> _Work task_
Repeat the data verbatim.
BEGIN Data for this exercise
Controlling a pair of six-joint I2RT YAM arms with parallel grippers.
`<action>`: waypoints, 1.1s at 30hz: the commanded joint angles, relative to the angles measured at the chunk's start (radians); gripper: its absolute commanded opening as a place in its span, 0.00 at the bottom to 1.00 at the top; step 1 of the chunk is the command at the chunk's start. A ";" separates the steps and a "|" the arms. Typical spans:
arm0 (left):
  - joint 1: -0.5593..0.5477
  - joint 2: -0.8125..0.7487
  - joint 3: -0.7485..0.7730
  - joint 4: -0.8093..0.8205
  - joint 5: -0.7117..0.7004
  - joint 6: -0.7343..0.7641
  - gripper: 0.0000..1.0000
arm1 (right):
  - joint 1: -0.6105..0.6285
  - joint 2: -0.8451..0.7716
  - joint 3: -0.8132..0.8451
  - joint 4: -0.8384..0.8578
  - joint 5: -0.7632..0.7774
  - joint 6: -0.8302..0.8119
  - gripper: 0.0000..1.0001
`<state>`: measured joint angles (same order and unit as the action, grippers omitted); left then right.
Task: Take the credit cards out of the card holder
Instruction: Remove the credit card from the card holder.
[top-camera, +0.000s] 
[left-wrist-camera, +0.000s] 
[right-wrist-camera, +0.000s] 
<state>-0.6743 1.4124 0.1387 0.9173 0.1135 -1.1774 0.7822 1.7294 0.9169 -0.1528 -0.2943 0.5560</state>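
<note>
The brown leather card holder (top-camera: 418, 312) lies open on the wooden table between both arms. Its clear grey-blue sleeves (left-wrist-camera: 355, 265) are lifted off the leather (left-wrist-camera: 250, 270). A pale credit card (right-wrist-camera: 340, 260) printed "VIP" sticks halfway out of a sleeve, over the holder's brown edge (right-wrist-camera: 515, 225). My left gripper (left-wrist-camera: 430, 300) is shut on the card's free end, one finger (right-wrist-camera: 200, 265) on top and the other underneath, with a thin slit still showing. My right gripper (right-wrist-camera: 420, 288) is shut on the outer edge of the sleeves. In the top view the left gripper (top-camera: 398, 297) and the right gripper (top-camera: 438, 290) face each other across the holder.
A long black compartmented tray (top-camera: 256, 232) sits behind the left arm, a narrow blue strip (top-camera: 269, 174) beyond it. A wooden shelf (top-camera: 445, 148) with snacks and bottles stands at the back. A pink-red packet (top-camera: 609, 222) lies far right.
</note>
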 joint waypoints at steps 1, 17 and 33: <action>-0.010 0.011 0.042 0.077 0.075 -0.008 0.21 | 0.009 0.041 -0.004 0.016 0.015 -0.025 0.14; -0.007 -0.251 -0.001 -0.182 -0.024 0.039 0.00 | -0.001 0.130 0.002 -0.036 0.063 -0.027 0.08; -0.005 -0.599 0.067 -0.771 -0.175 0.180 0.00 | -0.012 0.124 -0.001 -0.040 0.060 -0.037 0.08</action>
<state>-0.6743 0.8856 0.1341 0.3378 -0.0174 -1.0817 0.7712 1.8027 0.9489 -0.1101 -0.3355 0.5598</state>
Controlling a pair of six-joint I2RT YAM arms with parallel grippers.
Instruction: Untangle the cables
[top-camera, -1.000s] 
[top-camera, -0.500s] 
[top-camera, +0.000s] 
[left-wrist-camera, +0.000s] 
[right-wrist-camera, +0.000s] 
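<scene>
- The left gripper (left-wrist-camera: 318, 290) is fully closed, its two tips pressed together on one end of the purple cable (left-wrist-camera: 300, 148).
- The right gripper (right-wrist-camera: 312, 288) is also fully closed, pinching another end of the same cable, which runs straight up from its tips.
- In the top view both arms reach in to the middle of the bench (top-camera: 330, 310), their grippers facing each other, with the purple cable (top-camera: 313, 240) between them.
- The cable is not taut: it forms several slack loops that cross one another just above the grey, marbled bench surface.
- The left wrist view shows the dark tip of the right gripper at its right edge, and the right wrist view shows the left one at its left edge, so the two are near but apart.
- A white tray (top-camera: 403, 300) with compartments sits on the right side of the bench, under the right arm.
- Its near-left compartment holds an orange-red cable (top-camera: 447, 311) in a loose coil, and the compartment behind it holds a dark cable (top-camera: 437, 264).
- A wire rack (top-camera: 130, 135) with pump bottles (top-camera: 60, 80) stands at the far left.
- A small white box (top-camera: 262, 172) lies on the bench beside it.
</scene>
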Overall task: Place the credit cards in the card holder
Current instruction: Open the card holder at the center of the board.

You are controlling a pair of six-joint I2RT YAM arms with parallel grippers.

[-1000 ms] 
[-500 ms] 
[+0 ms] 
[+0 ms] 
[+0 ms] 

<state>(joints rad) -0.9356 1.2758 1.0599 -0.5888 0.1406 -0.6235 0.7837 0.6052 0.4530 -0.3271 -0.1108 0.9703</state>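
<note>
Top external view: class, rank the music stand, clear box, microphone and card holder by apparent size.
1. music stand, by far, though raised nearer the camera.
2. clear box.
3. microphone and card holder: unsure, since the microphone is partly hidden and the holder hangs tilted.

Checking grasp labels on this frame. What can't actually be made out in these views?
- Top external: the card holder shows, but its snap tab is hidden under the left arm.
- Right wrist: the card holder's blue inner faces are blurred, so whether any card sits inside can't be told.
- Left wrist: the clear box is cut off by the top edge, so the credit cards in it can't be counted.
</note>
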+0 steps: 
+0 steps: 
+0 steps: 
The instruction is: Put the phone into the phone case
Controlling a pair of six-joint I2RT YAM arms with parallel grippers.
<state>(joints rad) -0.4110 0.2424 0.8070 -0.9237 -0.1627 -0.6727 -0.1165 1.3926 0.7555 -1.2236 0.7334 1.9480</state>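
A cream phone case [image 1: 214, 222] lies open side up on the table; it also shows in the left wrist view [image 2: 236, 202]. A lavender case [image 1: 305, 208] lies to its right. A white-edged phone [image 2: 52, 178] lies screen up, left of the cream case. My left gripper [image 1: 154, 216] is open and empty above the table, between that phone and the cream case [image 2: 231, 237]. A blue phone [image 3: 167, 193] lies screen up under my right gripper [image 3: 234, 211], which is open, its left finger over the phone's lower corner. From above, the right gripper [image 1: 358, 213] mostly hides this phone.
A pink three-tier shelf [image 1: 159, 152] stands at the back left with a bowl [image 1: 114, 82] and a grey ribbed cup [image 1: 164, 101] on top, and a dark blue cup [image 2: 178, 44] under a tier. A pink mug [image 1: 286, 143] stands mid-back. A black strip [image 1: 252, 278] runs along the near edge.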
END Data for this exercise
> _Reply to the exercise_
Controlling a pair of six-joint I2RT YAM arms with parallel grippers.
`<action>`: waypoints, 1.1s at 30hz: the commanded joint angles, relative to the angles measured at the chunk's start (radians); gripper: its absolute commanded opening as a place in its span, 0.00 at the bottom to 1.00 at the top; step 1 of the chunk is the command at the chunk's start. A ";" separates the steps and a "|" the arms. Typical spans:
arm0 (left):
  - joint 1: -0.5593..0.5477
  - joint 2: -0.8125..0.7487
  - joint 3: -0.7485..0.7730
  - joint 4: -0.8093..0.8205
  - joint 5: -0.7117..0.7004
  - joint 6: -0.7343..0.7641
  - gripper: 0.0000..1.0000
arm1 (right):
  - joint 1: -0.6105..0.6285
  - joint 2: -0.8451..0.7716
  - joint 3: -0.8132..0.8451
  - joint 4: -0.8384..0.8578
  - joint 5: -0.7632..0.7774
  - joint 6: -0.8302..0.8119
  - gripper: 0.0000..1.0001
`<state>`: measured joint angles (same order and unit as the action, grippers omitted); left then right.
Task: Take the credit cards out of the card holder
Instruction: Remove the credit card from the card holder.
[top-camera, +0.000s] 
[left-wrist-camera, +0.000s] 
[right-wrist-camera, +0.000s] 
<state>-0.6743 1.4124 0.1387 0.9173 0.1135 -1.1774 0.7822 1.7294 0.9169 -0.1528 -0.2943 0.5560</state>
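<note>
The brown leather card holder (top-camera: 418, 312) lies open on the wooden table between both arms. Its clear grey-blue sleeves (left-wrist-camera: 355, 265) are lifted off the leather (left-wrist-camera: 250, 270). A pale credit card (right-wrist-camera: 340, 260) printed "VIP" sticks halfway out of a sleeve, over the holder's brown edge (right-wrist-camera: 515, 225). My left gripper (left-wrist-camera: 430, 300) is shut on the card's free end, one finger (right-wrist-camera: 200, 265) on top and the other underneath, with a thin slit still showing. My right gripper (right-wrist-camera: 420, 288) is shut on the outer edge of the sleeves. In the top view the left gripper (top-camera: 398, 297) and the right gripper (top-camera: 438, 290) face each other across the holder.
A long black compartmented tray (top-camera: 256, 232) sits behind the left arm, a narrow blue strip (top-camera: 269, 174) beyond it. A wooden shelf (top-camera: 445, 148) with snacks and bottles stands at the back. A pink-red packet (top-camera: 609, 222) lies far right.
</note>
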 joint waypoints at steps 1, 17 and 33: <action>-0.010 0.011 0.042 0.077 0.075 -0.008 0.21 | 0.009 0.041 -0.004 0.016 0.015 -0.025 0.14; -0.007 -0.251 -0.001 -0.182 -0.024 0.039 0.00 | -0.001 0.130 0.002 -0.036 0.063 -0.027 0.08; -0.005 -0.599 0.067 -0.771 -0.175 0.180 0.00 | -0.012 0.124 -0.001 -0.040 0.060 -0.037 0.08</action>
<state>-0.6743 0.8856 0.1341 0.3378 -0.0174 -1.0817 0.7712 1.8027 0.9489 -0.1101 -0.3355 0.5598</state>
Controlling a pair of six-joint I2RT YAM arms with parallel grippers.
Instruction: Untangle the cables
[top-camera, -1.000s] 
[top-camera, -0.500s] 
[top-camera, +0.000s] 
[left-wrist-camera, +0.000s] 
[right-wrist-camera, +0.000s] 
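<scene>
- The left gripper (left-wrist-camera: 318, 290) is fully closed, its two tips pressed together on one end of the purple cable (left-wrist-camera: 300, 148).
- The right gripper (right-wrist-camera: 312, 288) is also fully closed, pinching another end of the same cable, which runs straight up from its tips.
- In the top view both arms reach in to the middle of the bench (top-camera: 330, 310), their grippers facing each other, with the purple cable (top-camera: 313, 240) between them.
- The cable is not taut: it forms several slack loops that cross one another just above the grey, marbled bench surface.
- The left wrist view shows the dark tip of the right gripper at its right edge, and the right wrist view shows the left one at its left edge, so the two are near but apart.
- A white tray (top-camera: 403, 300) with compartments sits on the right side of the bench, under the right arm.
- Its near-left compartment holds an orange-red cable (top-camera: 447, 311) in a loose coil, and the compartment behind it holds a dark cable (top-camera: 437, 264).
- A wire rack (top-camera: 130, 135) with pump bottles (top-camera: 60, 80) stands at the far left.
- A small white box (top-camera: 262, 172) lies on the bench beside it.
</scene>
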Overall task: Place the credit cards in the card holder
Current instruction: Open the card holder at the center of the board.

You are controlling a pair of six-joint I2RT YAM arms with parallel grippers.

[-1000 ms] 
[-500 ms] 
[+0 ms] 
[+0 ms] 
[+0 ms] 

<state>(joints rad) -0.9356 1.2758 1.0599 -0.5888 0.1406 -0.6235 0.7837 0.6052 0.4530 -0.3271 -0.1108 0.9703</state>
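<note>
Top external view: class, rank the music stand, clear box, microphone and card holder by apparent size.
1. music stand, by far, though raised nearer the camera.
2. clear box.
3. microphone and card holder: unsure, since the microphone is partly hidden and the holder hangs tilted.

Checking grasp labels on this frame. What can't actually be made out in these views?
- Top external: the card holder shows, but its snap tab is hidden under the left arm.
- Right wrist: the card holder's blue inner faces are blurred, so whether any card sits inside can't be told.
- Left wrist: the clear box is cut off by the top edge, so the credit cards in it can't be counted.
</note>
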+0 steps: 
+0 steps: 
+0 steps: 
The instruction is: Put the phone into the phone case
Controlling a pair of six-joint I2RT YAM arms with parallel grippers.
<state>(joints rad) -0.4110 0.2424 0.8070 -0.9237 -0.1627 -0.6727 -0.1165 1.3926 0.7555 -1.2236 0.7334 1.9480</state>
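A cream phone case [image 1: 214, 222] lies open side up on the table; it also shows in the left wrist view [image 2: 236, 202]. A lavender case [image 1: 305, 208] lies to its right. A white-edged phone [image 2: 52, 178] lies screen up, left of the cream case. My left gripper [image 1: 154, 216] is open and empty above the table, between that phone and the cream case [image 2: 231, 237]. A blue phone [image 3: 167, 193] lies screen up under my right gripper [image 3: 234, 211], which is open, its left finger over the phone's lower corner. From above, the right gripper [image 1: 358, 213] mostly hides this phone.
A pink three-tier shelf [image 1: 159, 152] stands at the back left with a bowl [image 1: 114, 82] and a grey ribbed cup [image 1: 164, 101] on top, and a dark blue cup [image 2: 178, 44] under a tier. A pink mug [image 1: 286, 143] stands mid-back. A black strip [image 1: 252, 278] runs along the near edge.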

The exercise is complete.